┌──

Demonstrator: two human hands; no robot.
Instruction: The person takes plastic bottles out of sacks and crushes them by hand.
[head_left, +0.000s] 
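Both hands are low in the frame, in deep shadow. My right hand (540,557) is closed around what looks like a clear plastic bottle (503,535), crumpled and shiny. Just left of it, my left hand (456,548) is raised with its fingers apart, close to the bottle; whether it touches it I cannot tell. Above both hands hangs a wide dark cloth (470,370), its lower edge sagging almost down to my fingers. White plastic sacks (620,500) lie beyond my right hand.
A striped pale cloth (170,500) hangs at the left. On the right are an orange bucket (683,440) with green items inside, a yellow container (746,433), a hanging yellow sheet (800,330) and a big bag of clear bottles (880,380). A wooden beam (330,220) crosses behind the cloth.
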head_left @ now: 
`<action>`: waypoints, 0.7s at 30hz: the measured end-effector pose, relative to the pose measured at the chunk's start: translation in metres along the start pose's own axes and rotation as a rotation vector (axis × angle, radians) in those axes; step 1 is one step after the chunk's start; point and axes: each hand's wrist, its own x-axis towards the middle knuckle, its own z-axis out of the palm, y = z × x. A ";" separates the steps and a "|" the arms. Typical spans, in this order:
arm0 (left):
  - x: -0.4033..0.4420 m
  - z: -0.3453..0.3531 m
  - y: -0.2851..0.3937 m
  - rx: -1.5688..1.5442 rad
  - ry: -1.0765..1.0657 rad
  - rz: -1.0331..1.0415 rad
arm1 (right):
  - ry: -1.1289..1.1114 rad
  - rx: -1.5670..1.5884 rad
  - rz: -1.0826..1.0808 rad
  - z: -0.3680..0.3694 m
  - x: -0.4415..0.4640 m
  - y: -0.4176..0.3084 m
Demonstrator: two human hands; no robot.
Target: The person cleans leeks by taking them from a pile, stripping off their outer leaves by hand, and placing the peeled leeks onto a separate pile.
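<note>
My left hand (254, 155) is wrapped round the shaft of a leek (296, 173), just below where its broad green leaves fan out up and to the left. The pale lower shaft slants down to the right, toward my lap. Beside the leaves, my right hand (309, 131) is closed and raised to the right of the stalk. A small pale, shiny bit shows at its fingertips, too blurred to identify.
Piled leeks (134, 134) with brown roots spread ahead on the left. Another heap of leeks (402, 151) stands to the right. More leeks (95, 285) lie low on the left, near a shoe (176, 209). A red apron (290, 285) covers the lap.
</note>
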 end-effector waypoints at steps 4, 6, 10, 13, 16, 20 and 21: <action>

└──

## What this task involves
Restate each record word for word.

## Your response
Demonstrator: two human hands; no robot.
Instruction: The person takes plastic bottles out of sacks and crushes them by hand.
[head_left, +0.000s] 
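Both hands are low in the frame, in deep shadow. My right hand (540,557) is closed around what looks like a clear plastic bottle (503,535), crumpled and shiny. Just left of it, my left hand (456,548) is raised with its fingers apart, close to the bottle; whether it touches it I cannot tell. Above both hands hangs a wide dark cloth (470,370), its lower edge sagging almost down to my fingers. White plastic sacks (620,500) lie beyond my right hand.
A striped pale cloth (170,500) hangs at the left. On the right are an orange bucket (683,440) with green items inside, a yellow container (746,433), a hanging yellow sheet (800,330) and a big bag of clear bottles (880,380). A wooden beam (330,220) crosses behind the cloth.
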head_left @ now: 
`<action>`: waypoints, 0.7s at 30hz: the measured end-effector pose, relative to the pose measured at the chunk's start: translation in metres along the start pose's own axes and rotation as a rotation vector (axis × angle, radians) in those axes; step 1 is one step after the chunk's start; point and axes: each hand's wrist, its own x-axis towards the middle knuckle, its own z-axis out of the palm, y = z × x. A ";" separates the steps and a "|" the arms. Typical spans, in this order:
arm0 (left):
  - x: -0.4033..0.4420 m
  - z: -0.3453..0.3531 m
  - y: -0.2851..0.3937 m
  - rx: -1.5688..1.5442 rad
  - ry: -1.0765..1.0657 rad
  - rz: -1.0331..1.0415 rad
arm1 (right):
  - ry: -1.1289..1.1114 rad
  - rx: -1.5670..1.5884 rad
  - rz: -1.0826..1.0808 rad
  - z: -0.3680..0.3694 m
  - x: -0.4415..0.4640 m
  - y: -0.4176..0.3084 m
Demonstrator: two human hands; no robot.
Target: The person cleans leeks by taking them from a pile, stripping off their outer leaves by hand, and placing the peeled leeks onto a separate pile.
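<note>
My left hand (254, 155) is wrapped round the shaft of a leek (296, 173), just below where its broad green leaves fan out up and to the left. The pale lower shaft slants down to the right, toward my lap. Beside the leaves, my right hand (309, 131) is closed and raised to the right of the stalk. A small pale, shiny bit shows at its fingertips, too blurred to identify.
Piled leeks (134, 134) with brown roots spread ahead on the left. Another heap of leeks (402, 151) stands to the right. More leeks (95, 285) lie low on the left, near a shoe (176, 209). A red apron (290, 285) covers the lap.
</note>
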 end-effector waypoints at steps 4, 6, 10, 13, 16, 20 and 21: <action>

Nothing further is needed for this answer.